Clever as she was, Lyons couldn’t evade capture forever. In November 1918, detectives eventually linked her to Eva Jacobs, another “girl of the shady world,” and wiretapped the home of “Suicide Bess” Davis, where Jacobs was staying. Through their eavesdropping, they discovered Lyons’s plans to marry a restaurant owner named Charlie. They trailed Charlie, who unwittingly led them straight to his new—and felonious—bride.
“The wedding’s all bust up! You got me!,” Lyons shouted as the detectives surrounded her. They carted the couple back to the station, where they asked a bewildered Charlie how long he had known Lyons. “Ten days!” he said. “That is, I thought I knew her.”
When it came time for Lyons to appear in court, Deputy Sheriff John Hickey volunteered to transport her.
“Be careful, she’s pretty slick,” Chief Bailiff John C. Ryan told him. “Don’t let her get away.” Detectives Frank Smith and Robert Jacobs, who had headed the investigation and arrested Lyons in the first place, echoed the sentiment, citing Lyons’s previous escape from South Clark Street.
“She’ll go if she gets a chance. Better put the irons on,” Jacobs advised. Hickey shook off their warnings with a casual “Oh, she won’t get away from me.”
He was wrong.
“Slick Julia” Escapes Again
Hickey did successfully deposit Lyons at the courthouse, where about 50 victims testified against her. An hour and a half after Hickey left with Lyons to bring her back to jail, however, the police received a phone call from an “excited” Hickey with some shocking news: Lyons had leapt from the moving vehicle and climbed into a getaway car—which sped away so quickly that Hickey had no hopes of chasing it down.
Hickey’s story seemed fishy.
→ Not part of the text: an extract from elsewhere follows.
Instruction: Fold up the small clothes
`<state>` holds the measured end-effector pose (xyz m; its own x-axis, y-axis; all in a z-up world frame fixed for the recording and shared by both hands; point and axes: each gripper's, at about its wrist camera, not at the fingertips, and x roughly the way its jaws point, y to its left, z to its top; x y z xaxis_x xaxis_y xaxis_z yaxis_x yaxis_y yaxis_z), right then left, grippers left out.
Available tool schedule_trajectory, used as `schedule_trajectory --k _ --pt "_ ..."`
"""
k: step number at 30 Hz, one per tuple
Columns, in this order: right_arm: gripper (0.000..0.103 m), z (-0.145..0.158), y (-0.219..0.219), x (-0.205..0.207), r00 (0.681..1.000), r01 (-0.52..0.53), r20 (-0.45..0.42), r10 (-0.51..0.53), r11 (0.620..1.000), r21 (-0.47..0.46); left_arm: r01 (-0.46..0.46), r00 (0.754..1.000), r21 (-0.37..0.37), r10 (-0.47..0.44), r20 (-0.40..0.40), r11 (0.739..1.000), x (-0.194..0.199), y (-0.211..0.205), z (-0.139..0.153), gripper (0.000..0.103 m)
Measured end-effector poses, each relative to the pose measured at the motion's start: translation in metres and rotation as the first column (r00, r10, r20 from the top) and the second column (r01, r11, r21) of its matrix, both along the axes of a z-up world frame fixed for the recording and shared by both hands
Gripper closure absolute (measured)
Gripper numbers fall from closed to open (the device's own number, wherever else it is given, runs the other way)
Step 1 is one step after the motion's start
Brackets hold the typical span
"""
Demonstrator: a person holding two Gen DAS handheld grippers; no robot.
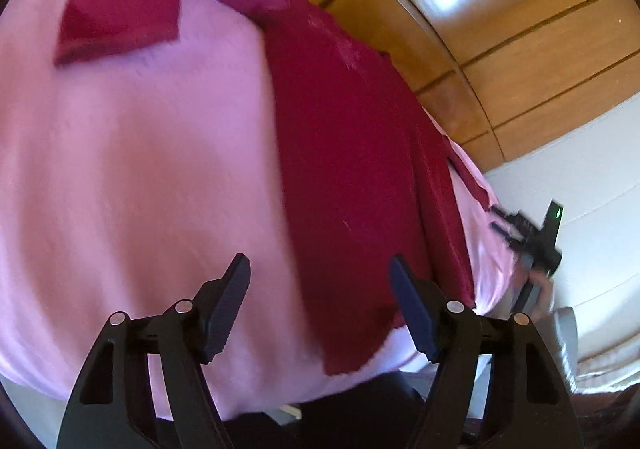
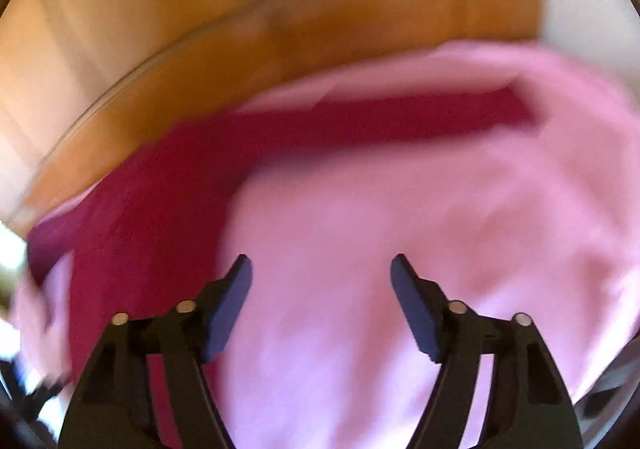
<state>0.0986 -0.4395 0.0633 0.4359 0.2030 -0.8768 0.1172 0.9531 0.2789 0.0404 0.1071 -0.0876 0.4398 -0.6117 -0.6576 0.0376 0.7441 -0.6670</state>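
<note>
A small pink garment [image 1: 132, 153] with dark red panels [image 1: 352, 153] lies spread on a wooden table [image 1: 520, 61]. My left gripper [image 1: 320, 269] is open and empty, just above the pink cloth beside the red panel. The right gripper shows at the garment's far right edge in the left wrist view [image 1: 528, 245]. In the right wrist view, blurred by motion, the same pink garment [image 2: 420, 229] with its red band [image 2: 280, 125] fills the frame. My right gripper [image 2: 320, 269] is open and empty over the pink cloth.
The wooden table's curved edge [image 1: 452, 61] runs behind the garment, and the table also shows in the right wrist view [image 2: 240, 29]. White furniture or wall [image 1: 592, 169] stands at the right. A dark object [image 1: 360, 409] lies below the garment's near edge.
</note>
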Motion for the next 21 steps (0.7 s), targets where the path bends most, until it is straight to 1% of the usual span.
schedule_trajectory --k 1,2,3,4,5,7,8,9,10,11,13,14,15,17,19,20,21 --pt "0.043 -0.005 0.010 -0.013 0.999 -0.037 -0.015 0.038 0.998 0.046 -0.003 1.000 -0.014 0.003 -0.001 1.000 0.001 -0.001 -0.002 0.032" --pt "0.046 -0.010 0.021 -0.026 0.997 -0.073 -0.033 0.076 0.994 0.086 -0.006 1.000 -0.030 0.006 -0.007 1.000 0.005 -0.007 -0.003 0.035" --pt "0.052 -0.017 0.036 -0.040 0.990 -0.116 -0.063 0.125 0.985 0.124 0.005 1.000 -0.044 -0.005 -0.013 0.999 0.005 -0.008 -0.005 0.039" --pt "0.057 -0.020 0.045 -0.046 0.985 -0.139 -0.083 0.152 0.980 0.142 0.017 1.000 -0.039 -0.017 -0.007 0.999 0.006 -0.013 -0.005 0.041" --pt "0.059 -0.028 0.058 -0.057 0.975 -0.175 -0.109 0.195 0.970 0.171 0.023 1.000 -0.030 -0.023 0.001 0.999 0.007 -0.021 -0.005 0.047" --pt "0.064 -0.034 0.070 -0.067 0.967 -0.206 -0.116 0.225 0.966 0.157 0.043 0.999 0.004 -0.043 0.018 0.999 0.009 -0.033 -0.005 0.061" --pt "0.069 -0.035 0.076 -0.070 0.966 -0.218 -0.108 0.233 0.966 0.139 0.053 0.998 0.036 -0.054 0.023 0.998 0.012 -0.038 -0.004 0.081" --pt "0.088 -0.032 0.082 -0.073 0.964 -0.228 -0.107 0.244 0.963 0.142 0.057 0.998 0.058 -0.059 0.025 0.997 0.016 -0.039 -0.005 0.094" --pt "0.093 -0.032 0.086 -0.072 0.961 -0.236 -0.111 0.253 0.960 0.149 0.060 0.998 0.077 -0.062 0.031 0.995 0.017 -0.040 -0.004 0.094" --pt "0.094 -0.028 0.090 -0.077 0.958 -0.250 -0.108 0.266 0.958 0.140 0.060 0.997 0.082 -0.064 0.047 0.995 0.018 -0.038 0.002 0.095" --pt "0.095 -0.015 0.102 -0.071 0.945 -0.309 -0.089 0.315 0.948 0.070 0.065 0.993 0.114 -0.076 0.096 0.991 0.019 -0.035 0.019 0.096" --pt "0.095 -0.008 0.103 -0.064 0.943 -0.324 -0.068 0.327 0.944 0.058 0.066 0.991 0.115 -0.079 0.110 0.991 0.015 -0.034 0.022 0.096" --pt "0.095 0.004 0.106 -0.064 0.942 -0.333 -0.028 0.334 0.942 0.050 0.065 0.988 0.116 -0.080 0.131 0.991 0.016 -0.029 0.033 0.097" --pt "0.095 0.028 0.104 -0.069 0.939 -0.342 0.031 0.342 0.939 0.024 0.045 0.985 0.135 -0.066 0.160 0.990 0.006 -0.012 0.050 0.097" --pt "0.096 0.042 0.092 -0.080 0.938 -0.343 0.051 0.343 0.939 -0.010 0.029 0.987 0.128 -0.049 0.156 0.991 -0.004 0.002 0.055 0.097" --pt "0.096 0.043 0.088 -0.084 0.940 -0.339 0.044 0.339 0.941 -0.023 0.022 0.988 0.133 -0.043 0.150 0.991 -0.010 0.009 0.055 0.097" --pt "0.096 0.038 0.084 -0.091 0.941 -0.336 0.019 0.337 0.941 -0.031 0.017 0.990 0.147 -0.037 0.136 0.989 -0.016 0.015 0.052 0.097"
For one, he mentioned that they had stopped at a bank so Lyons could withdraw some cash, leading officials to believe that Hickey may have accepted a bribe to set her free. They also happened to be suspiciously far from their intended destination.
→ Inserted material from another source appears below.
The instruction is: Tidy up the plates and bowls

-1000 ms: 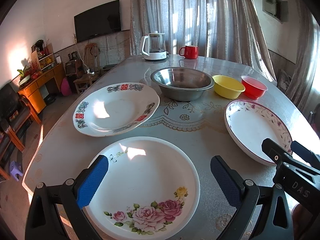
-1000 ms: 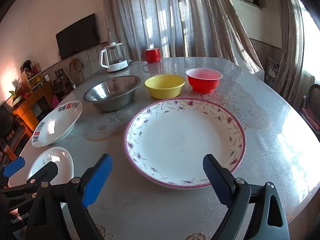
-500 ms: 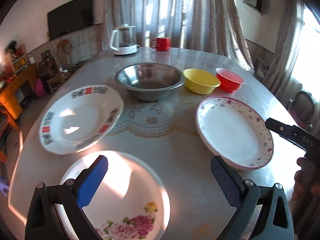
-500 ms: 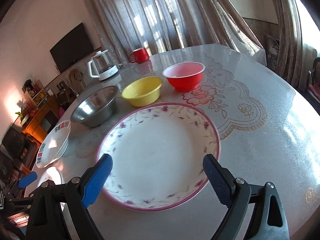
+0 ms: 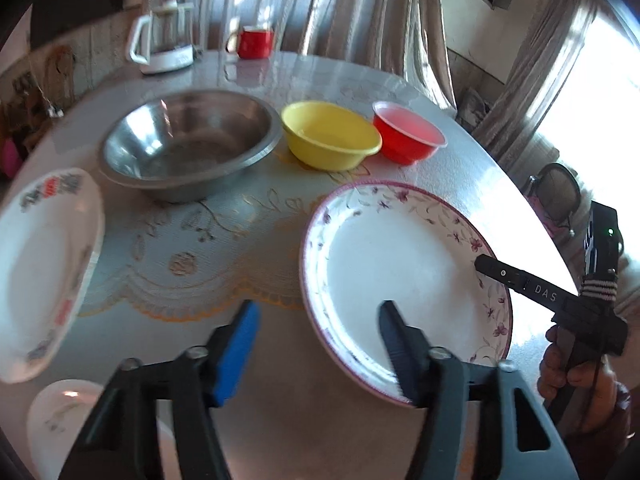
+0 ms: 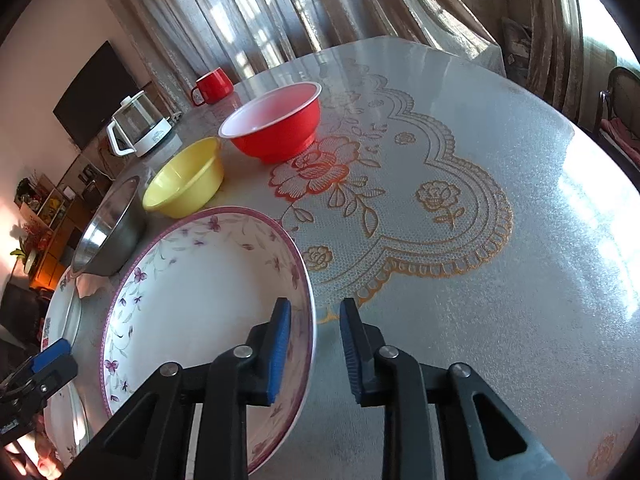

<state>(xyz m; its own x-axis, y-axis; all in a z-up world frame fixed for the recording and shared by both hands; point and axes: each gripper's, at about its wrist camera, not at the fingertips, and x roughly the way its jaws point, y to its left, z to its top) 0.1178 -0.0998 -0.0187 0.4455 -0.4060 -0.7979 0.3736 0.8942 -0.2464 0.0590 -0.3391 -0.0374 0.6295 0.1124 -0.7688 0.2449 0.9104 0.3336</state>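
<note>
The purple-flowered plate [image 6: 192,300] is the thing in hand, lying flat on the table [image 6: 500,280] on the near side of the yellow bowl [image 6: 184,178], with the steel bowl [image 5: 188,144] and the red bowl [image 6: 276,120] flanking that yellow bowl on either side. The step looks like the first pickup of the sort: both tools are coming in on this one plate. The right gripper [image 6: 314,350] straddles the rim on the plate's side away from the steel bowl, one blue pad over the white well and the other outside over the cloth, its jaws narrowing at this moment with the rim between them (a gap shows on the outer side, so I judge the pads not yet pressed home). The left gripper [image 5: 316,344] sits at the plate's near edge, furthest from the yellow bowl, jaws likewise closing, one finger above the plate and the other over bare table; whether it is bracketing the rim is hard to tell through the blur. The next move calls for finishing the pinch squarely on the rim, then lifting level, probably toward the red-patterned plate [image 5: 44,268] beyond the steel bowl for stacking
</note>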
“If they were way out there,” Ryan told the Chicago Tribune, “They must have been cabareting together.”
Furthermore, a friend of Lyons named Pearl Auldridge actually confessed to the police that the entire plot had been prearranged with Hickey. He was suspended, and investigators were forced to resume their hunt for “Slick Julia.”
A Schemer 'Til the End
In March 1919, after poring through nurses’ registries for a possible lead, detectives finally located Lyons, under the name Mrs. James, at a house on Fullerton Boulevard, where she was caring for a Mrs. White.
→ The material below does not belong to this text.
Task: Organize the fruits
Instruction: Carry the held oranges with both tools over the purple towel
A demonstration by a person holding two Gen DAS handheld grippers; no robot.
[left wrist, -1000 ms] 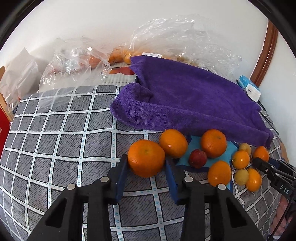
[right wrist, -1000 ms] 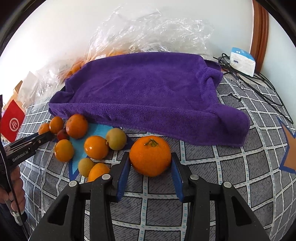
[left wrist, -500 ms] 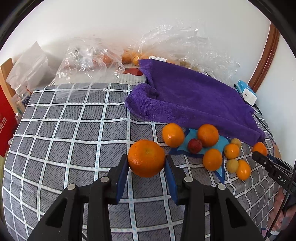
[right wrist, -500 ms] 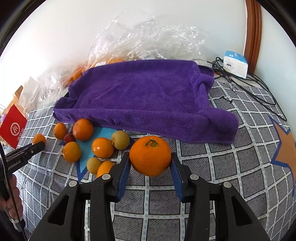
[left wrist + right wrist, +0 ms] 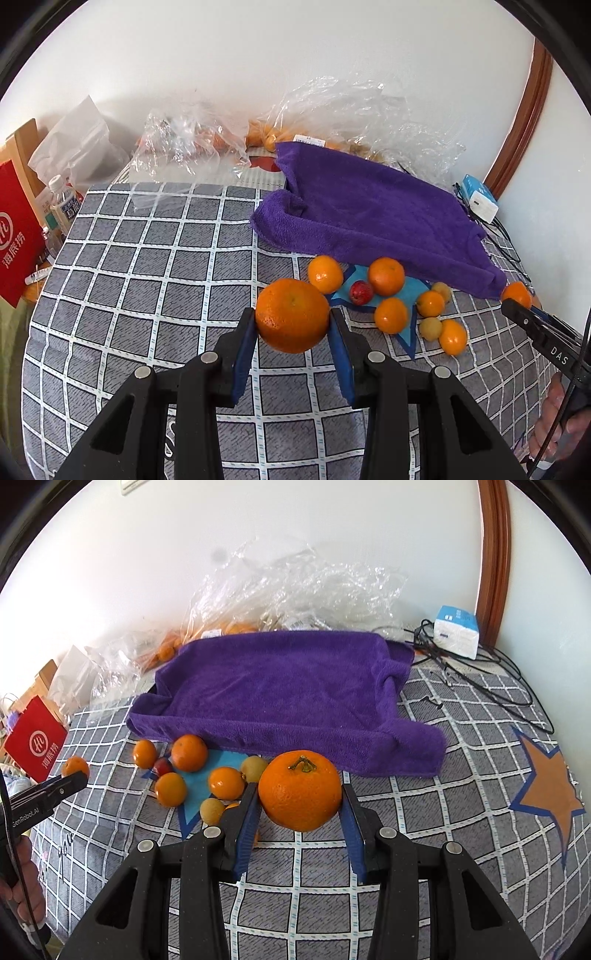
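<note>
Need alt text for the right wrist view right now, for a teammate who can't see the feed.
The right gripper is shut on a large orange with its stem up, above a grey checked cloth. Behind lies a purple towel; to the left, a cluster of small fruits sits around a blue star patch.

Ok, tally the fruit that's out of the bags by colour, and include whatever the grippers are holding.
orange fruit: 7, counting one in the left gripper and one in the right gripper
yellow-brown fruit: 2
red fruit: 1
Total: 10
</note>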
“Mrs. M.S. James, née Flu Julia, née Slicker Julia, who walked away one November day from former Deputy Sheriff John Hickey, walked back into custody, involuntarily, last night,” the Chicago Tribune wrote on March 21, 1919.
In addition to her 19 previous counts of larceny, “obtaining money by false pretenses,” and “conducting a confidence game,” Lyons racked up a new charge: bigamy. Her marriage to Charlie the restaurateur still existed on paper, and Lyons had taken a new husband, a soldier named E.M. James, whom she had known for four days.
With no unscrupulous officer around to help Lyons escape yet again, she was left to the mercy of the court system. True to her sobriquet, “Slick Julia” stayed scheming until the very end of her trial, first claiming that she had been forced into committing crimes against her will by a “band of thieves,” and then pleading insanity. Nobody was convinced; the jury found Lyons guilty of larceny and the judge sentenced her to serve one to 10 years in a penitentiary.
Just like that, “Flu Julia” traded in her nurse's uniform for a prison uniform—though whether she donned her healthcare costume again after her release remains a mystery.